4.3. CET under Transient Thermal Conditions in Laser Welding

4.3.1. Determination of Transient Thermal Conditions

In order to determine the transient thermal conditions, we conducted a simple transient heat transfer simulation, by which the stable-status laser welding pool was obtained. The simulation results were validated by comparing them with corresponding experiments. In the laser welding experiment, the laser power was 3500 W, the welding speed was 20 mm/s, and the defocused distance was −2 mm. Figure 9a shows the steady temperature contour from our numerical simulation. Figure 9b compares the fusion profiles between the experimental and simulated results. Note that the fusion profile from the simulation is extracted from the isotherm at the liquidus temperature, i.e., 926.7 K. The marked dimensions indicate a good agreement between the experimental and simulated results. The maximum error is around 4.8% at the middle of the weld, which may result from the neglect of fluid flow during laser welding. In fact, it is difficult to make the simulated and experimental results match well in the numerical simulation due to the complex physical phenomena involved in the laser welding process. Figure 9c displays the high-speed camera images of the laser welding pool with time proceeding. The red dashed line illustrates the profiles of the welding pool, which indicates that a stable-status welding pool is obtained. Furthermore, we compared the profile of the laser welding pool (at time t0) from experiments with the calculated results, as shown in Figure 9d. It can be seen that the simulated profile (isotherm 926.7 K) also agrees reasonably well with the experimental results.
Figure 10a displays the three-dimensional shape of the simulated laser welding pool. As can be seen, both the length and width of the welding pool decrease along the thickness direction from the top to the bottom surface. Particularly, three cross-sections, i.e., planes 1, 2, and 3, are extracted from the top, middle, and bottom of the welding pool, respectively. Figure 10b–d show the temperature contour of planes 1, 2, and 3, respectively. The black solid line indicates the fusion profile of the steady welding pool, from which the length a, width b, and central temperature TO can be determined in Equations (3) and (4). Figure 11 illustrates the variation of temperature gradient G and solidification rate R as time proceeds. We can see that the temperature gradient decreases with time proceeding for all planes. The temperature gradient ranges from about 475 K/mm to 100 K/mm, and the temperature gradient of the top plane is the largest. As for the solidification rate, it can be seen that they increase rapidly from zero to more than 10 mm/s over time for all planes. Particularly, the solidification rate of the bottom plane rises most rapidly compared to that of the middle and upper planes. The difference in temperature gradient and solidification rate will lead to distinguishing transient solidification conditions and varying microstructures as we can expect.

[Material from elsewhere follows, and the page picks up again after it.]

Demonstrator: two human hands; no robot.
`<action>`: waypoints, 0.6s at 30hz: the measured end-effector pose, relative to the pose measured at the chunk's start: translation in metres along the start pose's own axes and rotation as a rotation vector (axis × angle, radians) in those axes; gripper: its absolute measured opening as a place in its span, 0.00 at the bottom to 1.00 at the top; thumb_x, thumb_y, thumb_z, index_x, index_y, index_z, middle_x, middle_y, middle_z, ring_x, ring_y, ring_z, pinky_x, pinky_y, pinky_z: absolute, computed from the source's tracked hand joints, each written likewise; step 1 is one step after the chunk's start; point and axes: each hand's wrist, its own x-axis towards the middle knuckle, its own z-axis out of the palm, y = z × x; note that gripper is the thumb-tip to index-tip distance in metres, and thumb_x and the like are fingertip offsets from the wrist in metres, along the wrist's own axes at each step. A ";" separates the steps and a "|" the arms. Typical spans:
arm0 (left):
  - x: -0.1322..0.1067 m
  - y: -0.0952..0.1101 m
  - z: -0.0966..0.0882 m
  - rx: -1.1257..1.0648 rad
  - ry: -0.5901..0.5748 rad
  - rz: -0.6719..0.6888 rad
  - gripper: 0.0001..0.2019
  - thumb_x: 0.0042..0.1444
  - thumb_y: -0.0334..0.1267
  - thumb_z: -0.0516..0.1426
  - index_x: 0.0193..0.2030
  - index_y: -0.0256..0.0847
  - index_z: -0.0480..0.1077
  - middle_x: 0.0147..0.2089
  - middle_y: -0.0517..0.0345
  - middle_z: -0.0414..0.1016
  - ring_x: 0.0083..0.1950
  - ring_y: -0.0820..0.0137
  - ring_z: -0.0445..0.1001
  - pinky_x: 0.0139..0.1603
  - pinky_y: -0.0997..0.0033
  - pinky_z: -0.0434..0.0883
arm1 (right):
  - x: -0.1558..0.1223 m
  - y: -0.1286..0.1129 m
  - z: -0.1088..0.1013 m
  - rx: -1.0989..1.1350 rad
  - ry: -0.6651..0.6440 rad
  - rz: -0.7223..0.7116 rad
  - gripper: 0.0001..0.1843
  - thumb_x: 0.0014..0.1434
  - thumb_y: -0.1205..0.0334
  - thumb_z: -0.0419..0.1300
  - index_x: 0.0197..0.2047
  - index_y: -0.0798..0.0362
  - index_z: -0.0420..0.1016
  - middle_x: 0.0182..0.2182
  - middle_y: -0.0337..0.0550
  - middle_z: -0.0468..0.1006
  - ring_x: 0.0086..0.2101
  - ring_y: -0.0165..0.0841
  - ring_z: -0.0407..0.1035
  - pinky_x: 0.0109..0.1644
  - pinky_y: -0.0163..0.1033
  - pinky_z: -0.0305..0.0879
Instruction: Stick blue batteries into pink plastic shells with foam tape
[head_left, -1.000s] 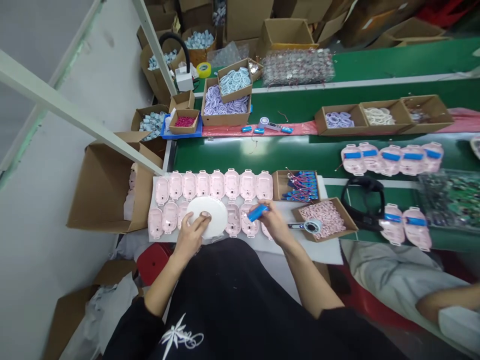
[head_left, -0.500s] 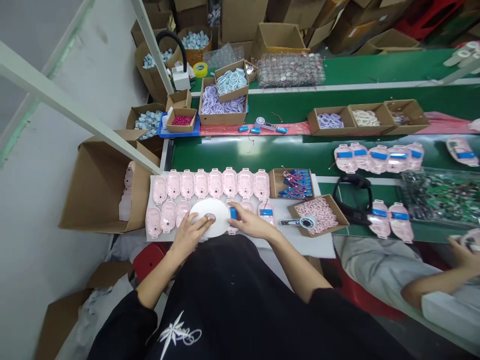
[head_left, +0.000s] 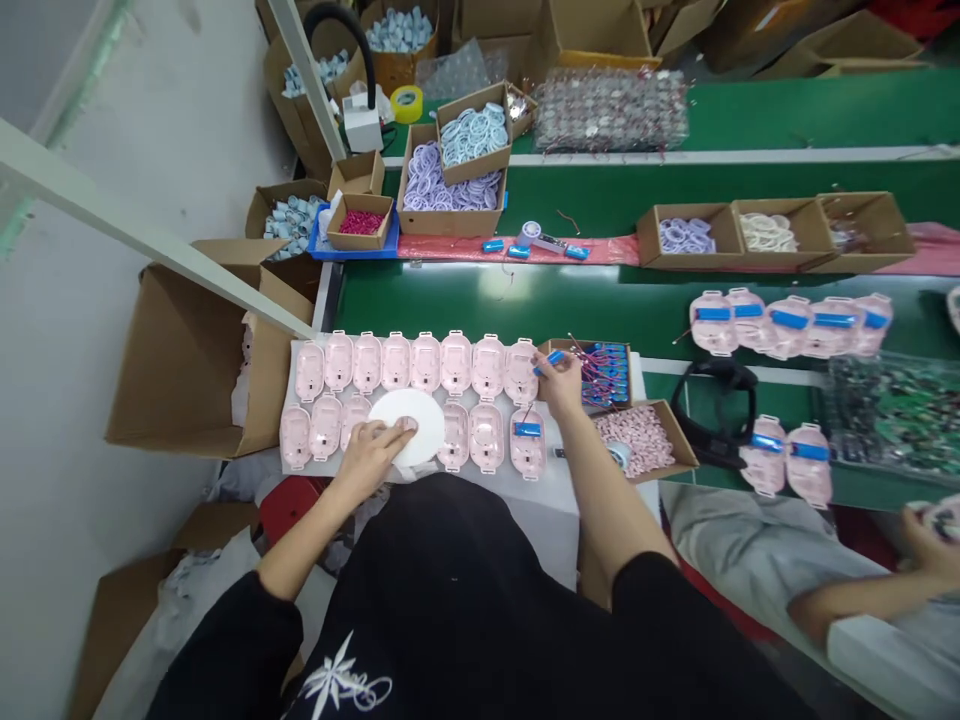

4.3.2. Effect of Transient Thermal Conditions on CET

Generally, the solidification process in the laser welding pool is much more complicated than under steady conditions, because both the temperature gradient G and the solidification rate R are time-varying instead of constant. Therefore, a detailed investigation of the dynamic solidification process under transient thermal conditions is essential to better understand microstructure formation in laser weld. As an example, we focus on the dynamic solidification process in the middle region of laser weld, i.e., Region II in Figure 3a. The time evolution of the concentration field and relevant constitutional undercooling distribution under transient thermal conditions are displayed in Figure 12. At first, the solid–liquid interface maintains in a planar structure, with the solute rejected by solid enriched in front of the solid–liquid interface (Figure 12a). At this moment, only a small constitutionally undercooled degree and region exist ahead of the solidification front (Figure 12d). As solidification progresses, the planar interface becomes unstable and generates the columnar array after competitive growth (Figure 12b). Note that side branches are not observed due to the small primary arm spacing, which is consistent with our experimental results. Besides, the constitutionally undercooled degree and region increase simultaneously compared with those of prior time (Figure 12e). This can be explained by the increase in solidification rate and decrease in temperature gradient as discussed in the columnar growth under steady conditions in Section 4.2.2. When the constitutionally undercooled degree increases over the threshold undercooling (close to the mean nucleation undercooling Δ T N ), the nucleation events would occur ahead of the columnar front and block the growth of columnar grains as shown in Figure 12c,f. Overall, we can see that the constitutionally undercooled degree and region are dynamically adjusted along with the varying thermal conditions, and consequently lead to the continuous change in solidification mode.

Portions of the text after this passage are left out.